Beltrame ressalta que ele foi excluído do rol dos responsáveis, na tomada de Ccontas que examinou a importação dos equipamentos ortopédicos. Quanto à Lava-Jato, diz que vê "com surpresa e indignação" o depoimento de Cabral, "que é vago e não corresponde à realidade".
As suspeitas
- A porteira aberta para compras sem licitação para enfrentamento da covid-19 envolveu a Secretaria da Saúde do Pará e Alberto Beltrame em um emaranhado de suspeitas. Uma delas envolve a compra de 1,4 milhão de garrafas pet por R$ 1,7 milhão
- As pet seriam usadas para envasar álcool gel doado ao governo.

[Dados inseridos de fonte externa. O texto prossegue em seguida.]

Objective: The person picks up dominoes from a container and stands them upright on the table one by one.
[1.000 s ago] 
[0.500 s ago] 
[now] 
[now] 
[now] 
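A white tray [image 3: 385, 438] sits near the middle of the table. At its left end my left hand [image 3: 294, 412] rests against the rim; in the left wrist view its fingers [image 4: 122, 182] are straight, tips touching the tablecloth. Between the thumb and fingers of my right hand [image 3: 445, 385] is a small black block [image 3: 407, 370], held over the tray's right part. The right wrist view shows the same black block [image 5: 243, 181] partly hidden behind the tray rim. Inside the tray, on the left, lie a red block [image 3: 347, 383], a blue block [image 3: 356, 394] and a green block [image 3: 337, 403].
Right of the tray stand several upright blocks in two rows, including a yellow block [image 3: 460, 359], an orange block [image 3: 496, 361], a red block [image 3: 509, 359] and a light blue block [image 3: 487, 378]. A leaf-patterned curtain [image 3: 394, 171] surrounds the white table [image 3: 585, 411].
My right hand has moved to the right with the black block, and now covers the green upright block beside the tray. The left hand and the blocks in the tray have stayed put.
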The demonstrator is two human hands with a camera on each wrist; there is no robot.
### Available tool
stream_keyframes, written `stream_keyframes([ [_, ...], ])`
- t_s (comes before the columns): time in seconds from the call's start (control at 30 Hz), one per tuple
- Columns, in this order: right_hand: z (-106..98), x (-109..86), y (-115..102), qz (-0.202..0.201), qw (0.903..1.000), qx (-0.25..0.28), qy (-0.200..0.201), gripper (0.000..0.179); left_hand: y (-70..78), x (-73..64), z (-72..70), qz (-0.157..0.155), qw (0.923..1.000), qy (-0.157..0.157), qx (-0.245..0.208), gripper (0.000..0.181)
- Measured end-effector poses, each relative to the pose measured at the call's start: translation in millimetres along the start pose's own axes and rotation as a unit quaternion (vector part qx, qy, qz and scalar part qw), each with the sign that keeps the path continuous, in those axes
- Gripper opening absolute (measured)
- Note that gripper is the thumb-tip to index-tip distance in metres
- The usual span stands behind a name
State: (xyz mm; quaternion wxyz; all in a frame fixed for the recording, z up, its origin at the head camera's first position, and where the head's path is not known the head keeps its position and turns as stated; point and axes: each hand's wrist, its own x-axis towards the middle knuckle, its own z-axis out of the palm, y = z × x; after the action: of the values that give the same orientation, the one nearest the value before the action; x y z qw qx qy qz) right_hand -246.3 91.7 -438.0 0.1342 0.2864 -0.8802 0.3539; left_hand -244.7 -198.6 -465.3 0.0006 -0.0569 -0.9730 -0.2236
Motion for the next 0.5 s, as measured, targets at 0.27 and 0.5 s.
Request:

O Ministério Público (MP) do Pará, que entrou com ação de improbidade contra Beltrame, suspeita que a doação nunca existiu, já que a secretaria, mesmo cobrada por autoridades, jamais deu informações sobre quem doou o produto e qual a quantidade de álcool. O fato é que a compra das garrafas, feita em março sob a égide da emergencialidade, nunca se justificou. Até o final de junho, o material seguia armazenado em um depósito, sem uso
- O MP esmiuçou o processo de compra das garrafas, constatando situações que destoariam do correto trâmite para esse tipo de aquisição, ainda que com dispensa de licitação. A primeira delas é o fato de 11 movimentações processuais terem ocorrido em um único dia, inclusive a pesquisa de preços e o empenho do valor integral a ser pago. Esse empenho foi ordenado, segundo o MP, por Cassol
- Outro problema foi o parecer jurídico inserido, que tinha teor genérico — ou seja, não era uma análise específica para aquela demanda — e carecia de assinatura. Também faltaram no processo documentos da empresa contratada: segundo o MP, não havia nem o contrato social ou certidões que indicassem a capacidade de fornecimento. Sobre a pesquisa de preços, outra curiosidade: das cinco propostas pesquisadas, quatro eram decorrentes de licitações públicas e apenas uma de consulta direta ao fornecedor, no caso, a empresa que venceu
- Além disso, as outras quatro propostas continham preço para squeezes, produto diferente e de qualidade superior ao que se buscava comprar, portanto, também de valor mais alto, o que teria facilitado a opção pela empresa Marcoplas Comércio de Móveis. Ainda como indicativo do processo direcionado a fim de supostamente favorecer a empresa e gestores públicos, o MP destacou um superfaturamento em torno de 125% na compra
- Em sua defesa, Alberto Beltrame alegou que não ter assinado o processo. Ele emitiu nota à imprensa: "Quanto à compra de garrafas pet, informo que não assinei o processo, não empenhei e não determinei o pagamento. Minha assinatura no processo foi escaneada de outro documento e colada por quatro vezes no processo. Determinei a abertura de sindicância para apurar as possíveis irregularidades neste processo no dia 22 de junho"
- O MP contrapôs e, em agravo de instrumento ainda em análise, registrou que essa sistemática de uso de assinatura por carimbo era amplamente usada na secretaria para contratações e havia sido até apontada como irregular pelo Ministério Público de Contas. O processo tramita na 1ª Vara da Fazenda de Belém.